Pelatih Imran Nahumarury menegaskan bahwa meskipun opsi pemain berkurang, hal tersebut tidak akan menjadi alasan bagi tim untuk tidak tampil maksimal. Ia menyatakan telah menyiapkan strategi alternatif dengan pemain yang tersedia dan meyakini mereka mampu memberikan performa terbaik.

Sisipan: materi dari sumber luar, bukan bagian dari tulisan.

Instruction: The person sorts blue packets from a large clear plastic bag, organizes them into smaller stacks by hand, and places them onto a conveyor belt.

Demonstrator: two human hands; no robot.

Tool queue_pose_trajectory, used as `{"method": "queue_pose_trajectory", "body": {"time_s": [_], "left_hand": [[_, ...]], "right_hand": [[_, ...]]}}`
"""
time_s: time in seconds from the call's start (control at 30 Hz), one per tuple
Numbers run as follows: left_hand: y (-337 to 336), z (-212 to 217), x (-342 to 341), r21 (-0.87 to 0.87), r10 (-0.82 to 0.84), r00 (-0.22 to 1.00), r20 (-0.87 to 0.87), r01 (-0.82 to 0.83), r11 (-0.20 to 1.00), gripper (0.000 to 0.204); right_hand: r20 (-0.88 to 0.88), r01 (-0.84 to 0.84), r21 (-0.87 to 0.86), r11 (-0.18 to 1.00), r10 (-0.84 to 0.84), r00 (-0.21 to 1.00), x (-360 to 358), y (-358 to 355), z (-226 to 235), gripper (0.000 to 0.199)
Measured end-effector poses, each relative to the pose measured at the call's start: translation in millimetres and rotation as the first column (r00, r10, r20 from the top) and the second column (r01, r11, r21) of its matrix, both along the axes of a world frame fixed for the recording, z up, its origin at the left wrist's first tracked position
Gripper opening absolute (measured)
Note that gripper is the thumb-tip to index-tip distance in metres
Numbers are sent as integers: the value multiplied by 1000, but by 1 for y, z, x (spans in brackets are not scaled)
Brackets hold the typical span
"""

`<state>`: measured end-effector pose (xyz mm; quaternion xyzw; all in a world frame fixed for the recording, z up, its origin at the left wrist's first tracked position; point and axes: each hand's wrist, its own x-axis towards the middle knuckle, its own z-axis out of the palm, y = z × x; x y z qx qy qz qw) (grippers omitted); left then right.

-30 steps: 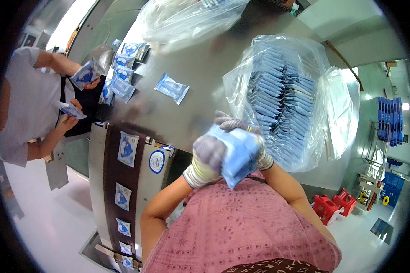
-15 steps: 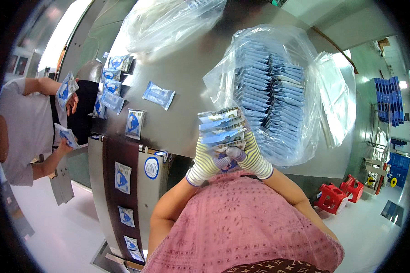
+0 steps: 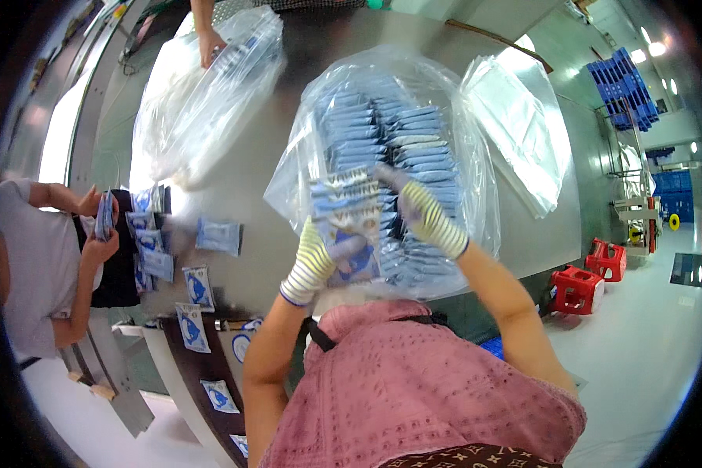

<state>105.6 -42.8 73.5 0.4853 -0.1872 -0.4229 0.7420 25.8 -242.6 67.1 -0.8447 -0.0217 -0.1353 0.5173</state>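
Across the long grey steel table (image 3: 288, 195), the biggest thing is the clear plastic bag (image 3: 452, 125) lying open toward the person in the pink top, already packed with rows of flat blue-and-white sachets (image 3: 413, 148). Beyond it a second clear plastic sack (image 3: 203, 117) is held at its far end by another person's hand (image 3: 208, 48), and a spare empty bag (image 3: 522, 125) lies to the right. At the left, a dark conveyor belt (image 3: 203, 343) carries single sachets, and a co-worker in grey sorts more of them beside it.

Closer in, the left hand (image 3: 320, 257), in a yellow-striped knit glove, is clenched round the lower end of a fanned stack of blue sachets (image 3: 343, 226), held right at the mouth of the big bag. The right hand (image 3: 421, 210), gloved alike, presses flat against the stack's far side with fingers spread, squaring it.

My reading is that the loading step is under way: this bundle is about to join the rows. That calls for keeping the stack pinched tight and sliding it in level beside the nearest row, so no sachet slips out.
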Motion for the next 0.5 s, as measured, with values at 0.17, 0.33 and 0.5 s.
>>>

Krisis Pemain Landa Kabau Sirah
Kehilangan Wakaso, yang dikenal sebagai pengatur tempo permainan dan sentral di lini tengah, serta Irsyad Maulana yang sering memberikan dinamika berbeda dalam membongkar pertahanan lawan, jelas menjadi pukulan bagi Semen Padang. Situasi ini semakin krusial mengingat posisi Semen Padang yang masih berada di zona bawah klasemen BRI Super League.
Saat ini, Semen Padang menduduki peringkat ke-17 dengan 20 poin, terpaut lima angka dari Persijap Jepara yang berada di posisi ke-15. Kemenangan dalam laga ini menjadi harga mati untuk menjaga asa bertahan di kasta tertinggi sepak bola Indonesia.
Pelatih Imran Nahumarury mengakui bahwa absennya pemain kunci membuat opsi tim menjadi terbatas. Namun, ia menekankan bahwa para pemain yang tersedia telah menunjukkan kesiapan dan performa yang baik dalam sesi latihan. “Tentu ini membuat opsi kami jadi berkurang. Tapi ini tidak jadi alasan kalau pemain tertentu tidak bisa bermain mengurangi kekuatan tim. Karena kita punya banyak pemain yang siap tampil dan itu mereka tunjukkan di sesi latihan,” ujar Imran dalam keterangan resmi klub.
Modal Positif dan Tantangan di Kandang
Meskipun dilanda krisis pemain, Semen Padang memiliki modal positif dari pertemuan putaran pertama di Jepara, di mana mereka berhasil meraih kemenangan 2-1. Kemenangan tersebut dicetak melalui gol Pedro Matos dan Armando Oropa. Bek kiri Persijap saat itu, Najeeb Yakubu, juga sempat diusir dari lapangan di menit ke-24, yang menjadi keuntungan bagi Semen Padang.
Namun, bermain di kandang sendiri tidak serta merta menjamin kemenangan. Pelatih Imran Nahumarury menegaskan bahwa timnya harus berjuang habis-habisan. “Kalau bicara tentang home dan away, tentu adalah pertandingan yang berbeda. Sekarang kita main di home, tidak ada pilihan, misi kita masih sama, tim akan terus berjuang sampai akhir. Tidak ada yang tidak bisa, jadi kita harus berbuat,” tegas Imran dalam konferensi pers.
Kondisi Skuad dan Dukungan Suporter
Selain cedera, kondisi pemain lain seperti Rosad yang baru kembali berlatih setelah mendampingi istrinya melahirkan juga masih terus dipantau. Namun, kabar baik datang dari lini belakang, di mana tim dipastikan tidak kehilangan pemain akibat akumulasi kartu kuning.
Di tengah tantangan ini, Semen Padang juga menghadapi isu dukungan suporter. Sejumlah kelompok suporter, seperti The Kmers, dikabarkan melakukan boikot terhadap pertandingan sebagai bentuk protes terhadap manajemen klub terkait kebijakan akses tribun. Meskipun demikian, pelatih Imran Nahumarury memilih untuk menyikapinya secara positif, menganggapnya sebagai bentuk kepedulian suporter terhadap tim.
Semen Padang FC saat ini berada di peringkat ke-17 klasemen BRI Super League dengan 20 poin. Mereka tertinggal dari Persijap Jepara yang berada di posisi ke-15 dengan 25 poin. Pertandingan melawan Persijap menjadi sangat krusial bagi Semen Padang untuk keluar dari zona degradasi dan menjaga asa bertahan di liga musim depan.